For Hawaii, there is no more perpetual symbol of that generation, and the war they fought, than the USS Arizona, the focal point of the memorial to the 1941 Pearl Harbor attack that propelled the United States into World War II.
Lou Conter, the last survivor of the Arizona that now lies beneath the sea, died Monday at his home in Grass Valley, Calif. He was 102, but on that morning of attack more than 82 years ago, he was one of the younger men to witness the bombing run by the Japanese warplanes.
Conter was a familiar face at Dec. 7 anniversary observances, making his last visit here in 2019 to attend the burial of shipmate Lauren Bruner. So his passing serves as a signal that an era is coming to an end.
That doesn’t mean it should be lost to memory. In fact, while the conflicts roiling the planet in this 21st century seem much more nuanced and complex than those underlying WWII, they echo many of the same issues. Authoritarianism versus democracy. Invasions. Racial and ethnic tensions.
From these decades-old battles there are lessons that should inform contemporary decisions. The crucial importance of strong alliances is one. The presence of NATO, with its commitment to defend a member nation from direct attack, is one factor that has curbed the expansionist aims of Russian President Vladimir Putin, who so far has limited his assault to nonmember nation Ukraine.
The fumbling of Congress over sustaining U.S. support for Ukraine in countering the 2022 invasion indicates that this lesson may not have stuck with some on Capitol Hill.

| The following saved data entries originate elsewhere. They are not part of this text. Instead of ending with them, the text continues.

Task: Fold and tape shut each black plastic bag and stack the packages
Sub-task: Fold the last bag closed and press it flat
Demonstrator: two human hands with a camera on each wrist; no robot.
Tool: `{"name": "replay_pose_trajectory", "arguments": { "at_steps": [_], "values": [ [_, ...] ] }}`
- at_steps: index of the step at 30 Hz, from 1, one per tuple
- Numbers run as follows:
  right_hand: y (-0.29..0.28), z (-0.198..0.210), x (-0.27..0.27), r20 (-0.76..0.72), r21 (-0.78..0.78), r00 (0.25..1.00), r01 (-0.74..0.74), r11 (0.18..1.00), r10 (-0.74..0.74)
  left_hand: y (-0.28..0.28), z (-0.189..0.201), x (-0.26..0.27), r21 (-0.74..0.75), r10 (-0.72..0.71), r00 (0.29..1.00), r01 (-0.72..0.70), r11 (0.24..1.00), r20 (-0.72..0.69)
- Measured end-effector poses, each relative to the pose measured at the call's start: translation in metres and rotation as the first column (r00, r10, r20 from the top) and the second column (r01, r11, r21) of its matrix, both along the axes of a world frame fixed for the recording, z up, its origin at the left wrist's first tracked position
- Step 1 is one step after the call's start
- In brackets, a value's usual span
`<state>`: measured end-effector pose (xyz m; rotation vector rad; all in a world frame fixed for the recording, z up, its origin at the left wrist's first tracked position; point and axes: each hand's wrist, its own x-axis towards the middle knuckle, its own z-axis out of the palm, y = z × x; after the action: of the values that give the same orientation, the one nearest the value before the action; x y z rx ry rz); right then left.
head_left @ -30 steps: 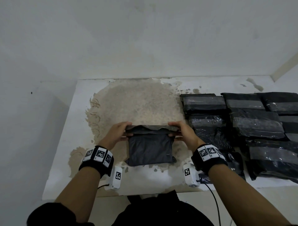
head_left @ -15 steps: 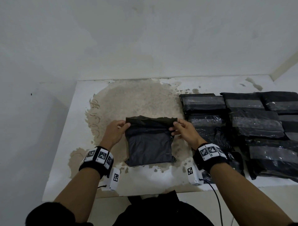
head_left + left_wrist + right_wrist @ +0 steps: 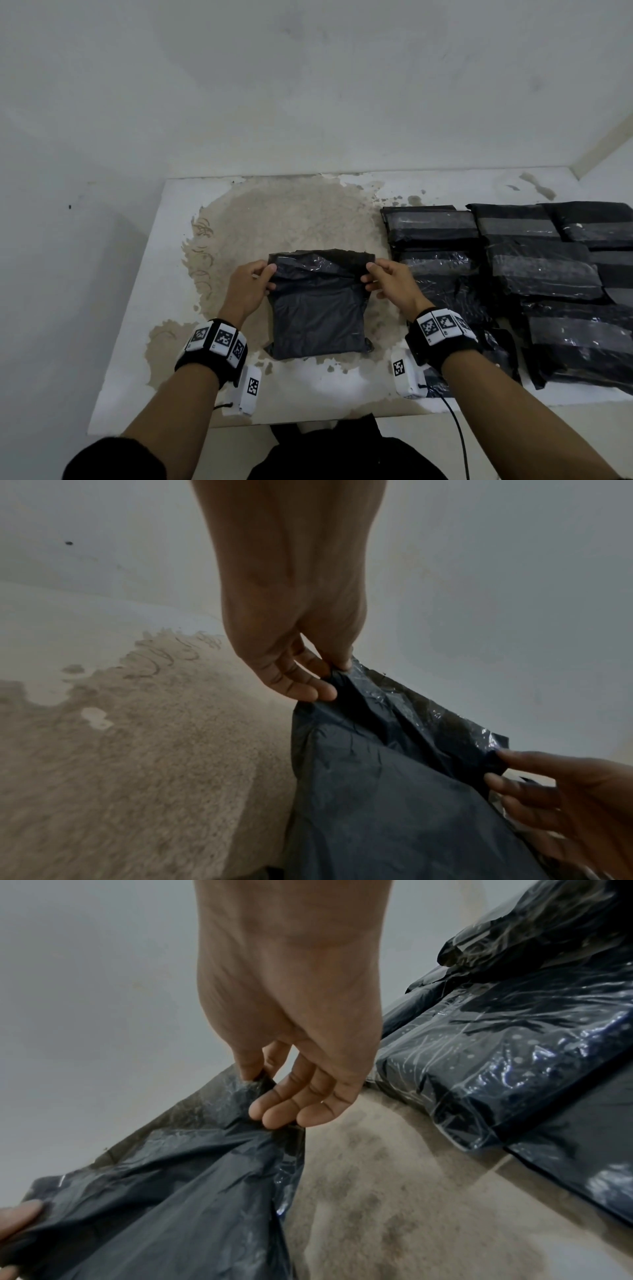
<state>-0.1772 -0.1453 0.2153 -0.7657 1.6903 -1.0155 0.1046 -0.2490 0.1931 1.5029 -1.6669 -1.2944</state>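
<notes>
Head view: matte black bag point(image 3: 317, 308), crinkled film, rectangular, lies flat on the worn patch of the table point(image 3: 144, 308) — white paint peeled to rough tan. Its top flap is raised. Glossy taped packages point(image 3: 541, 274) lie in rows just right of it. Left hand point(image 3: 247, 291) and right hand point(image 3: 390, 287) each pinch a top corner.

Left wrist view: thumb and forefinger of the left hand point(image 3: 291, 647) nip the bag point(image 3: 377, 791) corner, other fingers loosely curled.

Right wrist view: right hand point(image 3: 291, 1042) — same pinch on the bag point(image 3: 178, 1204); packages point(image 3: 514, 1056) close beside it.
</notes>
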Motion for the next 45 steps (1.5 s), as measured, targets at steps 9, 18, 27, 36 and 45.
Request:
{"name": "replay_pose_trajectory", "arguments": {
  "at_steps": [9,18,27,36,45],
  "values": [
    [-0.001,-0.004,0.001,-0.002,0.013,1.000,-0.005,1.000,0.005,-0.001,0.001,0.002,0.021,0.031,0.999,-0.030,0.999,-0.019],
    [-0.005,-0.006,0.001,-0.006,0.016,1.000,-0.002,1.000,0.003,0.000,0.000,0.005,0.096,0.069,0.997,-0.065,0.993,-0.037],
    [-0.009,-0.003,0.001,0.021,0.018,1.000,0.016,1.000,-0.017,-0.001,0.003,0.001,0.121,0.146,0.987,-0.137,0.983,-0.070],
    [-0.014,0.006,0.003,0.058,0.047,0.996,0.063,0.997,-0.065,-0.002,0.014,-0.001,0.192,0.104,0.992,-0.089,0.977,-0.075],
    [-0.012,-0.006,0.004,-0.009,0.048,0.999,-0.052,0.997,0.053,0.007,0.005,0.009,0.228,0.012,1.000,-0.009,0.974,-0.010]
  ]
}}
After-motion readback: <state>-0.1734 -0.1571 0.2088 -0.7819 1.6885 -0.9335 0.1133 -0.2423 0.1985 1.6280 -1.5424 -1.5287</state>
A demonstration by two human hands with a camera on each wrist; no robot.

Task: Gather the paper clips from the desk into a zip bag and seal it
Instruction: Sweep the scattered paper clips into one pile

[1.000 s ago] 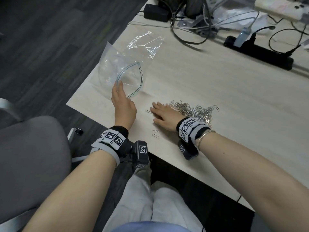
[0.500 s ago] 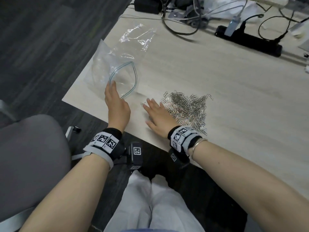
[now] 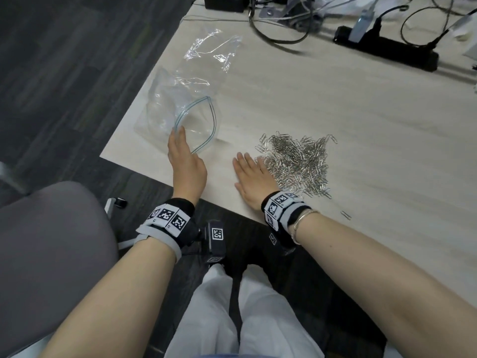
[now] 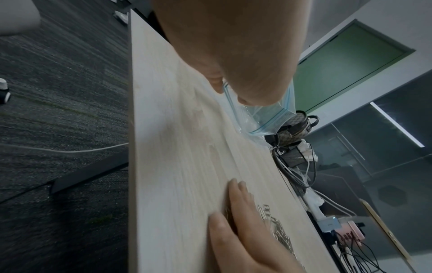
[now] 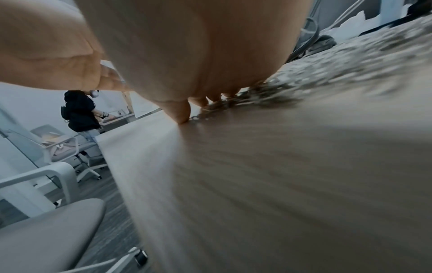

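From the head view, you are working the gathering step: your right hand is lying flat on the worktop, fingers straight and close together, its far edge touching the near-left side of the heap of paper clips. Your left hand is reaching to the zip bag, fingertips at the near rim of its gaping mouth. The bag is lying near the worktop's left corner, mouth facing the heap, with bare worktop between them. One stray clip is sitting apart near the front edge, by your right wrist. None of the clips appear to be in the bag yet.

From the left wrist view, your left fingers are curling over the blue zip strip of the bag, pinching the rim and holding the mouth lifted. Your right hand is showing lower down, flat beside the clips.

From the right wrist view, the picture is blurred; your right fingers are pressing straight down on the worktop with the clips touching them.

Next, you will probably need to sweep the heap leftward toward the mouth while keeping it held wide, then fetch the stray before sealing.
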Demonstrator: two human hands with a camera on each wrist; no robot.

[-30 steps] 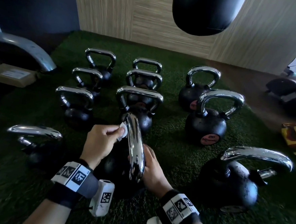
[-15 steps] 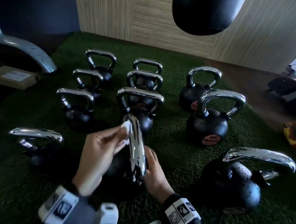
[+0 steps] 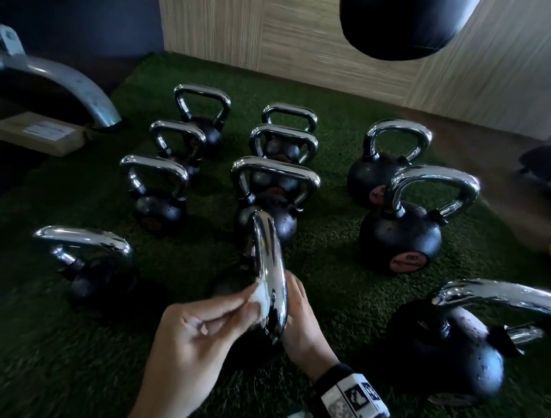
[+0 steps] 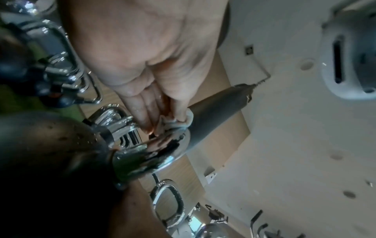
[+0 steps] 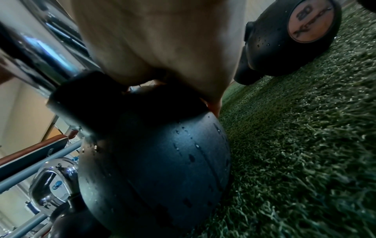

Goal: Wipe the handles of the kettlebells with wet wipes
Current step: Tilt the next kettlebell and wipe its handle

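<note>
Head view shows the left hand [image 3: 194, 327] pinching a small white wipe [image 3: 259, 300] between thumb and fingertips and pressing it on the side of a shiny handle [image 3: 268, 267]. This handle belongs to the kettlebell [image 3: 245, 291] nearest the person, in the middle of the front row, and it points away from the camera. The right hand [image 3: 305, 322] is on the other side, low against the black ball. It looks like it keeps the kettlebell from rocking while the wipe rubs. The right wrist view shows the palm [image 5: 162, 48] against the top of the ball [image 5: 154, 161], but the fingers are hidden, so I cannot tell if they are curled or flat.

Left wrist view shows the wipe [image 4: 179, 122] bunched up and soft, squashed between the fingers and the handle [image 4: 154, 151].

The handles are smooth, curved metal, bright like mirrors. The balls are round, dull black and a bit bumpy, with little drops on them. The other kettlebells [image 3: 399, 237] stand in rows on rough green turf [image 3: 328, 277], which likely keeps them from rolling. A black bag [image 3: 401, 18] hangs above. Most handles probably still need wiping.
</note>
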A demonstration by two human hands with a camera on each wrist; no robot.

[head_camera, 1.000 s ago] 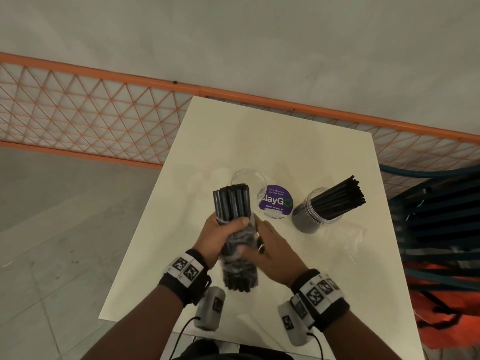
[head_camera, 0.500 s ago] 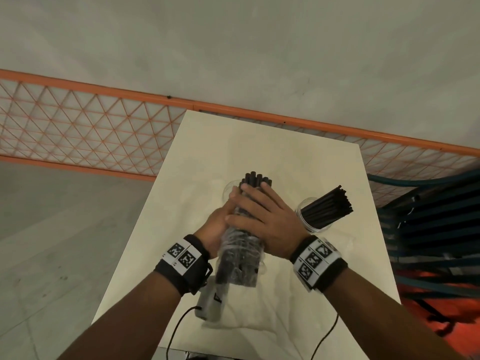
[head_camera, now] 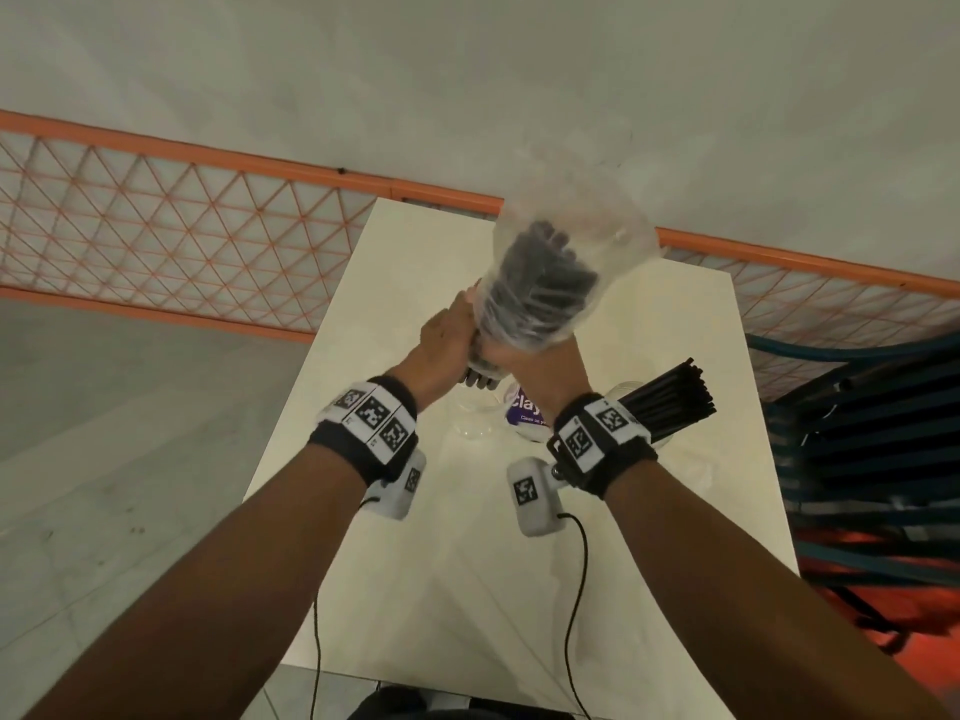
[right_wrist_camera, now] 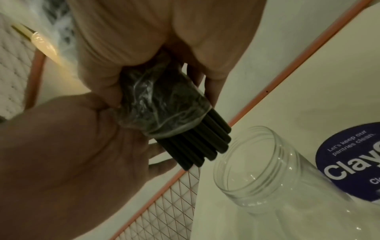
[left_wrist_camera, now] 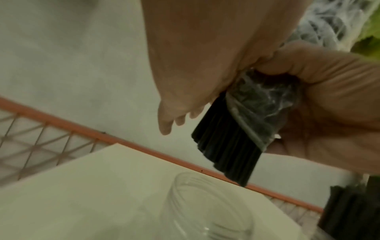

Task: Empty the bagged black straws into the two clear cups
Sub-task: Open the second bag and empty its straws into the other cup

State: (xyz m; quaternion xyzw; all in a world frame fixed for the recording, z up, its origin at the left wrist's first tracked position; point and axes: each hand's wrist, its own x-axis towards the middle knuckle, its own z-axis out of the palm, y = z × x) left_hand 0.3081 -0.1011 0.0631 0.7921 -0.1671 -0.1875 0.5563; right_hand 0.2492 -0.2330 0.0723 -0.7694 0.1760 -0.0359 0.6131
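I had both hands clamped on the bag neck, my left hand and right hand fingers wrapped round it. A second earlier it lay level; now I'd upended it, straws poking out above the empty cup on the worktop. The far cup was already filled.

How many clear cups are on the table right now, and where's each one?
2. An empty cup stands below the upturned bag of straws, near the purple sticker. A second cup, already full of black straws, sits beyond the right wrist, largely hidden.
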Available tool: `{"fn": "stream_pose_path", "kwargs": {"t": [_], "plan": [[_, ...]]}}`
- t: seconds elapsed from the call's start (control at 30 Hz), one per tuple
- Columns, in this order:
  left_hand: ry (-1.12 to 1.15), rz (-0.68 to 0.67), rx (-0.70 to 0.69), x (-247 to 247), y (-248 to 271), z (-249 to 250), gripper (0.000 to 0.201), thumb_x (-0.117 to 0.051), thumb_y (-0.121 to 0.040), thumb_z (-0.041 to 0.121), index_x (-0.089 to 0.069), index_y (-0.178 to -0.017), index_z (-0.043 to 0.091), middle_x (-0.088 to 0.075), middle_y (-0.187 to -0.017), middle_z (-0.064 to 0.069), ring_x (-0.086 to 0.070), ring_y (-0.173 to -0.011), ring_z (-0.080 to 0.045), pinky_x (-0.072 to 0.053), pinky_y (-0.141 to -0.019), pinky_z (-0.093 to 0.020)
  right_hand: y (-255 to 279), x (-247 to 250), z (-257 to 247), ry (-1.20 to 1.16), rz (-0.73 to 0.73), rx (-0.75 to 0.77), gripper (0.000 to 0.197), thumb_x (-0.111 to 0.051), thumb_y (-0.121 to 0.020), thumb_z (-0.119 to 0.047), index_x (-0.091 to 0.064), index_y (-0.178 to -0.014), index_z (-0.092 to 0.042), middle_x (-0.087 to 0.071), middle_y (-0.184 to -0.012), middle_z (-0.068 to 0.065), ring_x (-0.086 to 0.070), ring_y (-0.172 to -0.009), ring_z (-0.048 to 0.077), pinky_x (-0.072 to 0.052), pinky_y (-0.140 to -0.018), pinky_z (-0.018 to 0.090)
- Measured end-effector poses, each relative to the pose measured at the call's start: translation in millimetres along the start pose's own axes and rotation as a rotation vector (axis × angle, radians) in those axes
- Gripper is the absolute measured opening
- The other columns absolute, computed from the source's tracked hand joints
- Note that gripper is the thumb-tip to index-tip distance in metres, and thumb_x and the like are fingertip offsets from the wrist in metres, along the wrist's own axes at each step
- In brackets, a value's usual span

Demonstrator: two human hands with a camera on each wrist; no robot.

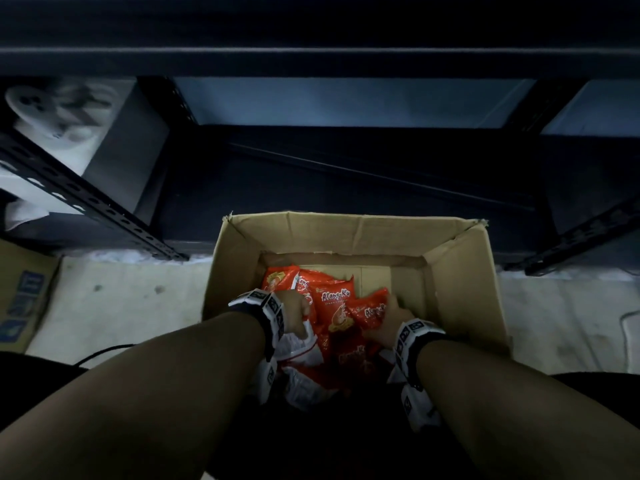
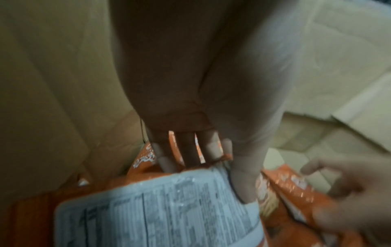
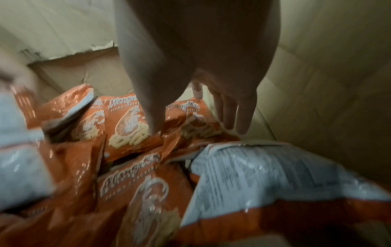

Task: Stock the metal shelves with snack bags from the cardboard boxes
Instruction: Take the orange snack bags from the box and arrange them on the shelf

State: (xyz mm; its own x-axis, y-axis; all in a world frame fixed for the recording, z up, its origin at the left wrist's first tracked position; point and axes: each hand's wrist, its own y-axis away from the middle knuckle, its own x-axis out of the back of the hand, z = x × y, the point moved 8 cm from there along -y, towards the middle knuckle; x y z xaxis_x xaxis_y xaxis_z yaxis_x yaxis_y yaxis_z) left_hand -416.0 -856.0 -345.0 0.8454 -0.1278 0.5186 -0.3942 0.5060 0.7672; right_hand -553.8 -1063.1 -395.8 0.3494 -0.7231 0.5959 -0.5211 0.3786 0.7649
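Down in the cardboard box [image 1: 460, 271] both my hands are among the snack bags [image 1: 334, 306]; a heap remains, and the shelf [image 1: 346, 174] ahead shows none, so stocking looks barely begun. My left hand [image 1: 294, 311] pinches a bag's top edge, fingers [image 2: 186, 150] behind, thumb in front. My right hand [image 1: 398, 315] reaches over another bag [image 1: 372, 311], fingers [image 3: 232, 115] straight, not yet gripping.

We see both bare forearms run from the lower corners toward frame centre; our left hand [image 1: 294, 311] curls its fingers [image 2: 167, 160] in a grip, our right hand [image 1: 398, 315] spreads straight fingers [image 3: 243, 117] downward
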Motion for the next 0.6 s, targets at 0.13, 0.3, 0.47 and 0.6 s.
{"fn": "stream_pose_path", "kwargs": {"t": [0.13, 0.3, 0.47, 0.6], "plan": [[0.037, 0.052, -0.031, 7.2, 3.5, 2.0, 0.026, -0.087, -0.079, 0.018, -0.070, -0.098, 0.015, -0.062, -0.091, 0.001, -0.059, -0.085, -0.017, -0.045, -0.066, -0.023, -4.4, -10.0, -1.3, 0.068, -0.037, 0.011, 0.127, -0.080, -0.078, -0.055, 0.016, -0.160, -0.039, -0.058, -0.140, 0.016, -0.062, -0.121, 0.036, -0.051, -0.103, 0.046], [0.078, 0.121, -0.021, 23.1, 8.6, 4.9, 0.026, -0.087, -0.079, 0.018, -0.063, -0.087, 0.021, -0.056, -0.075, 0.010, -0.053, -0.071, -0.010, -0.039, -0.056, -0.021, 3.5, 1.8, -14.5, 0.107, 0.031, 0.042, 0.090, -0.069, -0.080, -0.065, -0.019, -0.151, -0.039, -0.062, -0.132, 0.015, -0.061, -0.117, 0.037, -0.052, -0.101, 0.044], [0.056, 0.185, -0.058, 58.6, 23.5, 21.2, 0.022, -0.087, -0.078, 0.021, -0.066, -0.080, 0.017, -0.059, -0.070, 0.008, -0.055, -0.066, -0.011, -0.045, -0.061, -0.023, 28.1, 37.7, -46.7, 0.144, -0.010, 0.136, 0.071, -0.076, -0.078, -0.059, -0.049, -0.136, -0.027, -0.061, -0.130, 0.008, -0.062, -0.111, 0.032, -0.048, -0.092, 0.032], [0.002, 0.265, -0.049, 102.4, 47.5, 42.0, 0.029, -0.086, -0.076, 0.028, -0.073, -0.098, 0.014, -0.071, -0.083, -0.002, -0.062, -0.075, -0.015, -0.056, -0.078, -0.036, 61.2, 75.7, -83.2, 0.336, -0.036, 0.202, 0.047, -0.073, -0.058, -0.054, -0.068, -0.097, -0.029, -0.073, -0.107, 0.003, -0.069, -0.094, 0.027, -0.058, -0.085, 0.037]]}}
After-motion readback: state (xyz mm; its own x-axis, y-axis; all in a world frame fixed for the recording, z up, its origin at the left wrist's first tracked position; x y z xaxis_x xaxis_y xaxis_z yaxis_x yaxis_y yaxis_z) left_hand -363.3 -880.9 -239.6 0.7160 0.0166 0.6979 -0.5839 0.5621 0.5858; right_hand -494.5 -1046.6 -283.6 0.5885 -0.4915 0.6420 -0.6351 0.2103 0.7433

Further, the ripple effects of “The Good War,” the rosy-colored moniker for that period, are still visible. For one, women who worked in factories during WWII had a new awareness of their potential, underlying the coming feminist movement.
In geopolitical terms, Middle East rifts that have never healed date at least to the founding of Israel, an internationally backed move to address the horrors of the Holocaust.
Postwar political upheaval in Asia led the U.S. back to the battlefields of Korea and Vietnam. To a large extent, and especially in the case of Vietnam, veterans did not return home to the same national embrace that greeted the heroes of World War II. However one feels about this or any war, the people sent to fight in service of their country deserved better.
It was in many ways a simpler America that Lou Conter encountered, coming home. The nation was united, a new push for higher education and economic advancement was launched.
For Hawaii, many of the returning veterans became political and business leaders in the islands in the years leading up to statehood and economic growth.
In other ways, there were social changes in the more distantly postwar decades since that have brought more equality across increasingly diverse populations. Expansion of civil rights is a clear victory; nobody should feel nostalgic for the days before those rights were in hand.
With American ingenuity, steady rebuilding and unity of purpose enabled much: The technologies of the computer age, and the drive to temper the environmental damage of human activity, are other hard-won societal gains.
But even after the last of the World War II veterans has died, what they accomplished will be no less historic.
“After years of war our nations and the world needed healing,” said Conter’s grandnephew, Capt. Ray Hower. “Those that fought for freedom returned home and threw themselves into that task with the same determination.”
In their honor, Hawaii, with its enduring memorial at Pearl Harbor, has a duty to see that they are never forgotten.